① 上記判示における「その者が出店者による商標権侵害があることを知ったとき又は知ることができたと認めるに足りる相当の理由があるに至ったとき」という基準のうち、「その者が出店者による商標権侵害があることを知ったとき」というのは、商標権侵害の有無について調査を尽くした後、商標権侵害があることを知ったとき、という意味だと思われます。
 しかし、ある標章が他人の商標権を侵害しているかどうかは、直ちには判明せず、その判断に時間を要したり、またその判断自体が微妙で裁判所の判断を経ないと何とも言えない、という場合(典型的には、商標の類比が問題になる場合)も往々にしてあるように思うのですね。
 そういう場合には、商標権侵害の有無の調査・判断について長い時間がかかっても、その調査をしている間は未だ「その者が出店者による商標権侵害があることを知ったとき」には該当しない、という理解で良いのでしょうか。そうではなく、調査をしている期間にも限度があり、一定期間経過後は、どこかの時点で上記の「又は知ることができたと認めるに足りる相当の理由があるに至ったとき」という要件の方に該当してしまうのでしょうか。

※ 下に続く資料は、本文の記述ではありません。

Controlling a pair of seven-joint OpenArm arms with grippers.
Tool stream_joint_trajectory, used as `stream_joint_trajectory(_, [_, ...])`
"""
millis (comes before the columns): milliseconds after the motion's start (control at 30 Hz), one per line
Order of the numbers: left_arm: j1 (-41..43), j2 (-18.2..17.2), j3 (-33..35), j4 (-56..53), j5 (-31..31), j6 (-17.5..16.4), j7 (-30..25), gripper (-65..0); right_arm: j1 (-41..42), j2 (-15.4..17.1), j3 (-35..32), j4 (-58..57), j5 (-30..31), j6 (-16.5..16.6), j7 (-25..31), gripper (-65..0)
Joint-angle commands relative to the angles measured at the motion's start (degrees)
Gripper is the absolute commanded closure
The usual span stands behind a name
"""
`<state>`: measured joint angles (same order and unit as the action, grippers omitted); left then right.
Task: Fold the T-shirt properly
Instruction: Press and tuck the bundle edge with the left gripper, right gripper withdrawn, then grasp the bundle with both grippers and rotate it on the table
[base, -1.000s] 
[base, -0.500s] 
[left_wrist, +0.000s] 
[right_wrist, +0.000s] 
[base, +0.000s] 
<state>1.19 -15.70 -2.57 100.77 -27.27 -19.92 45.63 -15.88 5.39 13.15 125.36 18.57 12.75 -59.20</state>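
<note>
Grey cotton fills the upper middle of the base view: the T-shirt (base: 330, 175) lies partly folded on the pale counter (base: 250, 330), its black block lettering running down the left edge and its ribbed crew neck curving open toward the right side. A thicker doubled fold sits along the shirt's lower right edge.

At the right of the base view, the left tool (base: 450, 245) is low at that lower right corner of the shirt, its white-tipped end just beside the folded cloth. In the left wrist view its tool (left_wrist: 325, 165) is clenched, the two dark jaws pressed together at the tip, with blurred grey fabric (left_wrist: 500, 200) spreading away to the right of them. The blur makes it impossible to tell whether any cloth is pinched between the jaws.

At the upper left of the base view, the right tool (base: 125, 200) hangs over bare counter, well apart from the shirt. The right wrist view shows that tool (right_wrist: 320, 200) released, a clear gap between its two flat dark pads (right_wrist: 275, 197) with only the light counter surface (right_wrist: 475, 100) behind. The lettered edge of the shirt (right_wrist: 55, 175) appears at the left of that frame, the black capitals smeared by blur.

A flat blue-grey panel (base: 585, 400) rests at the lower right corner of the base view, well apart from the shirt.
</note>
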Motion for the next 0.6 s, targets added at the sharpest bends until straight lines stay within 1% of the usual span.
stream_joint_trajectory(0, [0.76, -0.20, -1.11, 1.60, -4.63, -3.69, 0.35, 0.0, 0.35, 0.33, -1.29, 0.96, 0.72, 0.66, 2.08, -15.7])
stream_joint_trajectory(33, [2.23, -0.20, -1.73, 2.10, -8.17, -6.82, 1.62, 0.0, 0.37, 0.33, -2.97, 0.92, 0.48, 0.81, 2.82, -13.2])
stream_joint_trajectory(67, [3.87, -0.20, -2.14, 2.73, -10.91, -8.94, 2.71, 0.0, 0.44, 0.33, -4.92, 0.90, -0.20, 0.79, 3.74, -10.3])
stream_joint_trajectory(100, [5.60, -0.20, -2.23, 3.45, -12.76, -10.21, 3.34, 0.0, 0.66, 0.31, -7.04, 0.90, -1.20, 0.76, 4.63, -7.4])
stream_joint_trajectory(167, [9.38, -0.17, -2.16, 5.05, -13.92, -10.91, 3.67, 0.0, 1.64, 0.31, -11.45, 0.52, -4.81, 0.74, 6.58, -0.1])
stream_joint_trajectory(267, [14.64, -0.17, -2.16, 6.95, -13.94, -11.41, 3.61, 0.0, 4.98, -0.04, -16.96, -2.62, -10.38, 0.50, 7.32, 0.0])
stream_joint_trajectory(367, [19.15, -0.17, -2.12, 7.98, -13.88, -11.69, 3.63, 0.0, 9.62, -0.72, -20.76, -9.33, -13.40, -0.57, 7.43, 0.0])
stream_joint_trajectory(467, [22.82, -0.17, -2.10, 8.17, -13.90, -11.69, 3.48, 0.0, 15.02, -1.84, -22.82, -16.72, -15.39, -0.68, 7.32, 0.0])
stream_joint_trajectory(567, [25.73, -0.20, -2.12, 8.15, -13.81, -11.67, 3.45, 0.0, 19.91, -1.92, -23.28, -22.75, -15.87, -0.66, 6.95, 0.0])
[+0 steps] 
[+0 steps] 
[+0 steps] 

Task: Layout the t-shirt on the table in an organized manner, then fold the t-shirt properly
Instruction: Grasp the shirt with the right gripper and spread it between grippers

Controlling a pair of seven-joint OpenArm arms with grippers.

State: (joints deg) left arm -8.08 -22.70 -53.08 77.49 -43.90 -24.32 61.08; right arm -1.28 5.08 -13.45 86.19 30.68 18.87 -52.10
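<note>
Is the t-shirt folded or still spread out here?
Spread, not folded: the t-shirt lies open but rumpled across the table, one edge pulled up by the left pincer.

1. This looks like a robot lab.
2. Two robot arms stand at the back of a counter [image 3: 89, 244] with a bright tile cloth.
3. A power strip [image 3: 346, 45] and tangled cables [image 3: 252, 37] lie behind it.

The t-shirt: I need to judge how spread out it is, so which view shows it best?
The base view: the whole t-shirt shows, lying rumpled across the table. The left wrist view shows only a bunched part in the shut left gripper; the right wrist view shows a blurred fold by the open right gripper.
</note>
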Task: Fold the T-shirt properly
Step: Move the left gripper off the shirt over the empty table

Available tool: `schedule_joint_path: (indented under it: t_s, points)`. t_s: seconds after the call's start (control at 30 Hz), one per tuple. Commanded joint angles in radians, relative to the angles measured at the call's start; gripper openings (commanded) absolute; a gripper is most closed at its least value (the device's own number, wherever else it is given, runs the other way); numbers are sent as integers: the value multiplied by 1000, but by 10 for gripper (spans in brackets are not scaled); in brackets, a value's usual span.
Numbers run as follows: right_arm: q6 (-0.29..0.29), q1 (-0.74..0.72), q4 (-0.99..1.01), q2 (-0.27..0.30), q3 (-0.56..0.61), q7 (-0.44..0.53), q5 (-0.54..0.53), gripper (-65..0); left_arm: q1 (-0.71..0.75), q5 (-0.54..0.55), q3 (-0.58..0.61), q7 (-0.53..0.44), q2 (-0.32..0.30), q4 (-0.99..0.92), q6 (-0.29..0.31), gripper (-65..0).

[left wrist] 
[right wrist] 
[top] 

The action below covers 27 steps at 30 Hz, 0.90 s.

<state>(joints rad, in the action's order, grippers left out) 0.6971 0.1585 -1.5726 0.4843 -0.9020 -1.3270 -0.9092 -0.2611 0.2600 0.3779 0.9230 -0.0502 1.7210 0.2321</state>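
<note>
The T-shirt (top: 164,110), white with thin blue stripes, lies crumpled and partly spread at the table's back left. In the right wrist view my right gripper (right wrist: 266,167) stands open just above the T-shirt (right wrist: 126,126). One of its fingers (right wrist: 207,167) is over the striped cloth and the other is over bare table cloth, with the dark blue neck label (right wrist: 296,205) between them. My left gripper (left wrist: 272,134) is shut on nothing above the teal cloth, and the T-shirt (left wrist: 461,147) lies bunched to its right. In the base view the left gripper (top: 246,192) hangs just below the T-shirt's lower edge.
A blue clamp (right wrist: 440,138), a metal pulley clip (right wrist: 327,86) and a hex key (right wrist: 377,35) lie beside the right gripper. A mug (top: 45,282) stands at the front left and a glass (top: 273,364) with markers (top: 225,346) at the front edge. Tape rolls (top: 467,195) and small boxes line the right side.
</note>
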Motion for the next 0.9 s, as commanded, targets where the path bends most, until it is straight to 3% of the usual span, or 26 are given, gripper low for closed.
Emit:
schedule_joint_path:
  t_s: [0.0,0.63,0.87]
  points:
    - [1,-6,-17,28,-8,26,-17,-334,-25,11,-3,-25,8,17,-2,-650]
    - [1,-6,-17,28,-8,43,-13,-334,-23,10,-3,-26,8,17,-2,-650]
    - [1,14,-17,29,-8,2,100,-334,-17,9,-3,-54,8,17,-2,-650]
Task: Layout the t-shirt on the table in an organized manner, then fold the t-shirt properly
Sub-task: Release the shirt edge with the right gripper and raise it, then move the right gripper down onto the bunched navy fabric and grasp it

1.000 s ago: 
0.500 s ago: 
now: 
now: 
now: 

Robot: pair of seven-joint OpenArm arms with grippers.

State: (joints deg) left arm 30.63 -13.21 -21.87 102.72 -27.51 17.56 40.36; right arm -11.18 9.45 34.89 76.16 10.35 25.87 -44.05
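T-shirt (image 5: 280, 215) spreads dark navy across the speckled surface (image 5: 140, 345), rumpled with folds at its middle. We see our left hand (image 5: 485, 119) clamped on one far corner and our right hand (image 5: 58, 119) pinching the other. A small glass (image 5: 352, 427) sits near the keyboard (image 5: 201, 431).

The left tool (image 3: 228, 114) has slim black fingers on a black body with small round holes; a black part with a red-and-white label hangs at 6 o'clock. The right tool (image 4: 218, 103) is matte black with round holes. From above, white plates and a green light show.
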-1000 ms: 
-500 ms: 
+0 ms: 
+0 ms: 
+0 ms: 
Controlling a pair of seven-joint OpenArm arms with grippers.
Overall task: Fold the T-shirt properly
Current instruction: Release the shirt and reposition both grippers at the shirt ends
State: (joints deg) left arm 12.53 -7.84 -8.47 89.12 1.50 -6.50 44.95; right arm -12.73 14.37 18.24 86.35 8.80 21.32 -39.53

 この点、上記1の1)の判示内容の(2)では「仮に出店者によるウェブページ上の出品が既存の商標権の内容と抵触する可能性があるものであったとしても、出店者が先使用権者であったり、商標権者から使用許諾を受けていたり、並行輸入品であったりすること等もあり得ることから、上記出品がなされたからといって、ウェブページの運営者が直ちに商標権侵害の蓋然性が高いと認識すべきとはいえない」とあります。
 ここで、「出店者が先使用権者であったり、商標権者から使用許諾を受けていたり、並行輸入品であったりすること等」という文言となっていて、商標の類比が問題になっている場合が「ウェブページの運営者が直ちに商標権侵害の蓋然性が高いと認識すべきとはいえない」例として挙げられていないことからしますと、商標の類比が問題になる事例では、そもそもそうした標章の存在自体をウェブページ運営者(本件では楽天)が知った時点で、出店者に対し削除を求めないといけない、という考え方を裁判所はしているのだろうか、とも思われるところです。

 また、そもそも「又は知ることができたと認めるに足りる相当の理由があるに至ったとき」とは具体的にどういう場合のことを指しているのかも、必ずしもはっきりしないように思われます。

 以上、「その者が出店者による商標権侵害があることを知ったとき又は知ることができたと認めるに足りる相当の理由があるに至ったとき」という要件についての裁判所の考え方が、判決内容からは今ひとつ明らかではないように思われました。

② 判決のあてはめ(上記1の2))の部分で、「また、前記(略)の番号3~8の展示については、展示日から削除日まで約80日を要しているが、一審被告が確実に本件商標権侵害を知ったと認められるのは本訴訴状が送達された平成21年10月20日であり、同日から削除日までの日数は8日である。」との判示があります。
 これってよく読むと、「商標権侵害を知ってから合理的期間内に是正」したと評価できるのか、結構微妙な気がしなくもありませんね。
 上述した「その者が出店者による商標権侵害があることを知ったとき又は知ることができたと認めるに足りる相当の理由があるに至ったとき」という要件にはない、「確実に」という文言が上記のあてはめに出てきてしまっていますし・・・。
 また、訴状の送達をもって「商標権侵害を知った」と評価している点にも、よくわからない部分が残ります。

(4)
 上記(3)①・②も含めて私なりに考えますと、商標権違反らしき標章を使用した商品等を出店者が出店していることをウェブページの運営者(楽天)が知った場合には、それが本当に商標権侵害になりうるか否かという法的議論が生じうるものであったとしても、知った段階で直ちに出店者に対して当該商品等を削除することを裁判所は結局のところ要請しているようにも思えますし、今回の知財高裁判決を前提とする限り、実務上はそのように保守的な処理をせざるを得ないように思われます。楽天のようなモールの運営会社にとっては、厳しい判決が出たということになりますでしょうか。
 ただ、それが本件のようなインターネットモールにおいて商標権侵害に該当しうる(しかし、結果的には該当しないかもしれない)問題が生じた場合の処理の在り方として本当に望ましいものなのかどうか・・・については、別途議論の余地があるようにも思っております。
 本件、上告(または上告受理申立て)がなされたか否かは把握できていないのですが、上告審の審理がもしなされるのであれば、引き続き注目すべき事件と言えそうです。

* * *

 本件、ようやくブログ記事が完結しました。本日はこんなところで・・・。

2 件のコメント:

  1. いつも楽しみに拝見しております。
    商標の類比が問題となる場合は、今回の判決とは事例が異なることから、むしろ今後の判断に委ねられているのではとの印象を持ちました。
    実質的にも、明確に判断が付きにくい事項について、過度に保守的に反応するか、リスクを負うかの二者択一をサイト運営者に迫ることを裁判所が是とするかについて一考の余地があろうかと存じます。

    返信削除
    返信
    1. コメント誠にありがとうございます。返信が遅れて申し訳ありません。
       商標権侵害に関して明確に判断が付きにくい事項が今後の他の裁判で問題になった場合には、ご指摘のとおり裁判所はまた別の考慮をする可能性はあるように私も思います。また、仮に本件について最高裁が判断を下す場合には、最高裁自身がそうした点も十分に考慮に入れた上で新たな判断基準を定立する可能性もあるだろうな、とも思っております。
       今後とも、本ブログ(及び本家ブログ)をご愛顧頂けますと、大変幸いです。何卒よろしくお願い申し上げます。